A. M., LL. D. T-Y-TY!

(Cumposed by A Old Friend of the Fambily sence 'way back in the Forties, when they Settled nigh Fillmore, Putnam County, this State, whare John was borned and growed up, you might say, like the wayside flower.)

Your neghbors in the country, whare you come from, hain't fergot!--
We knowed you even better than your own-self, like as not.
We profissied your runnin'-geers 'ud stand a soggy load
And pull her, purty stiddy, up a mighty rocky road:
We been a-watchin' your career sence you could write your name--
But way you writ it first, I'll say, was jest a burnin' shame!--
Your "J. C." in the copybook, and "Ridpath"--mercy-sakes!--
Quiled up and tide in dubble bows, lookt like a nest o' snakes!--
But you could read it, I suppose, and kindo' gloted on
A-bein' "J. C. Ridpath" when we only called you "John."

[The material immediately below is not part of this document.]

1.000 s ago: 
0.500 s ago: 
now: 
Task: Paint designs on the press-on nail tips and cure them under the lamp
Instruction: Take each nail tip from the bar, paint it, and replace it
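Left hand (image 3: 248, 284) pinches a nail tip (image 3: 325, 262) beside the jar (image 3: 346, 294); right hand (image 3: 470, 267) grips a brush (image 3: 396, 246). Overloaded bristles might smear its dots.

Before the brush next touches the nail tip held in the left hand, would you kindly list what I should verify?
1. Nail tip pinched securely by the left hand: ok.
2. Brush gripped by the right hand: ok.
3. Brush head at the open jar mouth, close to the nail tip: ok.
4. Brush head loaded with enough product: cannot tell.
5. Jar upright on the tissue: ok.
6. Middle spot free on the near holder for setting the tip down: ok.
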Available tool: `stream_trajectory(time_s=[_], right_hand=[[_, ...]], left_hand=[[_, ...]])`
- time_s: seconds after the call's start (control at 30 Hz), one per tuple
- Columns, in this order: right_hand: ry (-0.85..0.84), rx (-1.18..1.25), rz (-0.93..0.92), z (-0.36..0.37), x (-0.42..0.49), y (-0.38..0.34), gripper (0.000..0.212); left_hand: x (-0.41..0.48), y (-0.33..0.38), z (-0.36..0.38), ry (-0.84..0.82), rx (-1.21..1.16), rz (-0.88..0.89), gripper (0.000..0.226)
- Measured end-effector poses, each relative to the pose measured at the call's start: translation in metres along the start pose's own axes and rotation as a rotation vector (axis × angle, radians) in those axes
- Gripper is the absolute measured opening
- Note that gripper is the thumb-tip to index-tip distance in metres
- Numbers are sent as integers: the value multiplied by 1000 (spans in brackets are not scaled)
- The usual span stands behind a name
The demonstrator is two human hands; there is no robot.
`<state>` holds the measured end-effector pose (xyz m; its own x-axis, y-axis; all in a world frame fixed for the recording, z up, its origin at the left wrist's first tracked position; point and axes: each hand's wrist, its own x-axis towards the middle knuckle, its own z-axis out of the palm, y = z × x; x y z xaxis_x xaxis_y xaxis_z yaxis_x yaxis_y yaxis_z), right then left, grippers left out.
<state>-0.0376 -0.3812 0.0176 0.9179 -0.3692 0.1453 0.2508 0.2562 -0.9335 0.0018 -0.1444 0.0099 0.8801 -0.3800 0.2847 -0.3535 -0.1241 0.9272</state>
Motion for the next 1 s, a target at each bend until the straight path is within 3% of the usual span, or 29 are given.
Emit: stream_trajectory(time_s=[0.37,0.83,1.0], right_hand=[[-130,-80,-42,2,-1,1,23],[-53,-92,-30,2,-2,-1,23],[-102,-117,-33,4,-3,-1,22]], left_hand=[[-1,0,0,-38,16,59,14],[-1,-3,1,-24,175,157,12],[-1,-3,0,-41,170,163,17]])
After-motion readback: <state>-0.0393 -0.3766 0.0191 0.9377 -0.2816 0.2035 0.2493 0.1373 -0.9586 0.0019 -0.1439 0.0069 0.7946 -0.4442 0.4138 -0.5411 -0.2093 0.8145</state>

But you'd work 's well as fool, and what you had to do was done:
We've watched you at the woodpile--not the woodshed--wasent none,--
And snow and sleet, and haulin', too, and lookin' after stock,
And milkin', nights, and feedin' pigs,--then turnin' back the clock,
So's you could set up studyin' your 'Rethmatic, and fool
Your Parents, whilse a-piratin' your way through winter school!
And I've heerd tell--from your own folks--you've set and baked your face
A-readin' Plutark Slives all night by that old fi-er-place.--
Yit, 'bout them times, the blackboard, onc't, had on it, I de-clare,
"Yours truly, J. Clark Ridpath."--And the teacher--left it thare!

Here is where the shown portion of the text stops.